Today I went for the heart test. Still no pathology report but since they tried to bill Paul for all the tests they ran on Ethel after her removal we are pretty sure we will be getting the results tomorrow. The internet tells me that often women find this to be the most stressful time. But it also seems like I already know a lot more than most women do about their cancer. I already know (with 95% certainty, I guess the rapid lab tests they do during surgery so the doc knows when to stop cutting can be wrong some of the time) that Ethel is gone and she didn't go to my nodes. I also know she is roughly 1 cm. Once she was out they were going to measure her more precisely but it seems unlikely she will be much more than that. I saw her mapped on one ultrasound at 1.1 cms. They measure her at the widest point and this helps to determine staging.
Anyway, what that long rant was supposed to tell you is this: I'm worried-ish about the pathology report but not nearly as worried as I was before the biopsy results. Like, not even on the same scale of worry. This is like a "oh well" kind of worry and that was like a "THERE IS A TSUNAMI COMING AND IT IS RADIOACTIVE AND ALIENS ARE THE ONES MAKING IT AND THEY WANT TO MAKE US ALL INTO SLAVES a la PLANET OF THE APES!" level of worry. In truth, even if a newsperson said that for real on the real news I might be less freaked out then I was. Though the alien invasion scenario is a hard scenario to imagine so maybe that is why I can't get too worked up about it. Either way, you get the picture.
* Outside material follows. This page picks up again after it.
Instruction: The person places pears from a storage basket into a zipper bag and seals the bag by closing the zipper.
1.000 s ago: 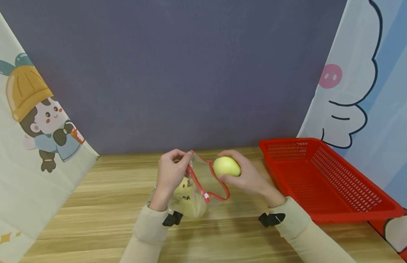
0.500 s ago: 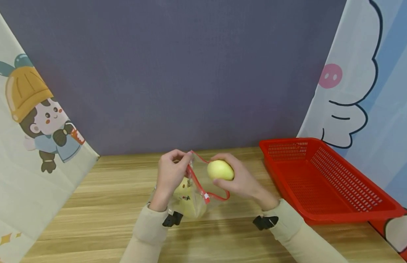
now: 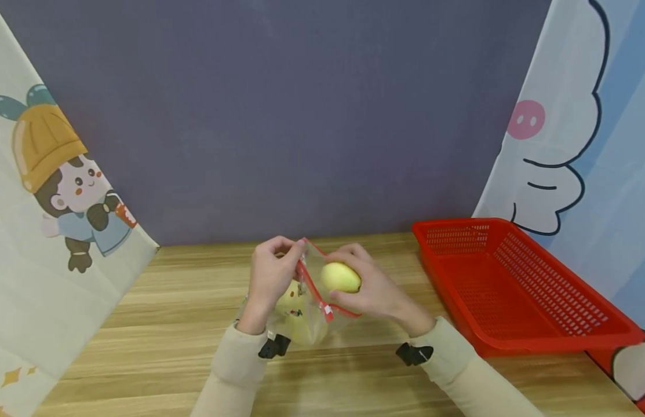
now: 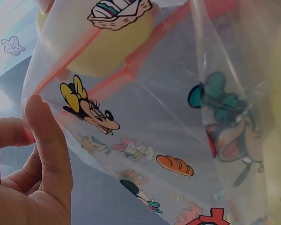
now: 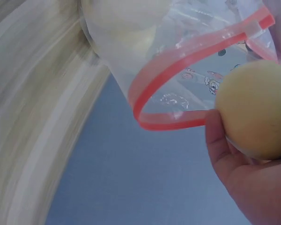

Today I got two more injections; one that was downright unpleasant and one that was fine. After, I sat around for a bit and then they hooked up some electrodes to me and put me under another large machine. Again, the internet tells me that what they did was shoot me up with radioactive isotopes that will bond to red blood cells. By tracking how those red blood cells move through the heart they can determine how much blood my heart is emptying from a ventricle with each pump. If the ventricle is emptying between 60% and 80% of the blood in there, I am in the normal range and deemed worthy of receiving chemo, which once inside me will then (maybe) attack my heart. It is one of the nastier side effects of one of the chemo drugs that is regularly used to fight breast cancer but it is also one of the rarer side effects. However, telling me something is unlikely these days doesn't mean much cause guess what - getting breast cancer at 30 is REALLY, REALLY, REALLY UNLIKELY! I should probably add another "really" or two but I think I have made my point.
The award for "stupidest thing you can do while near a person getting a MUGA" goes to my lovely translator volunteer. I would have thought this went without saying but during the test he took it upon himself to enlighten me as to what was going on. "How did he do this?" you ask. Well, he didn't describe it! No, he took a picture of the monitor with his phone and then he shoved his phone in my face. Did I mention I was in a machine at this point? Did he put his hand and phone into the field of the test? You betcha! I figured this would have been covered in "Volunteering 101: Places you Should Not Put Your Phone (or Hand)" but apparently, not so much. I didn't want to be rude (maybe I need to get over that?) but all I could think was DON'T PUT THAT IN HERE. On his second approach with the phone (WTF) I did tell him it probably wasn't a good idea to do that and that made him profusely sorry. I mean, the poor kid meant well but honestly, I was worried he would ruin the test results and I would have to do this all over again. He also kept talking to me and I wasn't sure I was allowed to talk. Finally I asked him to talk to the tech when he came back in the room and make sure I could actually talk. I'm pretty sure while asking whether speaking was okay he also mentioned the phone incident. I'm not positive as this discussion was all in Korean but he was gesturing with his phone and at me. The tech didn't seem worried about the phone and said I could talk so crisis averted? We'll see!
Either way, I'm pretty sure I'll eventually have to do that damn test again but not until I'm well into chemo and that is at least a month or two out so I'm not thinking about that now. I'm doing this a day or two at a time. I worry about the impending appointment or test and not much beyond that. So far, this policy has served me well. It has also made time slow down. Want to make sure your life doesn't flash before your eyes? Obsess about things in 1 or 2 day increments - it helps!
And with that sage advise, I will bid you adieu. I have to go pack since I am getting on a plane tomorrow and flying to Canada for my sister's wedding. Hurrah!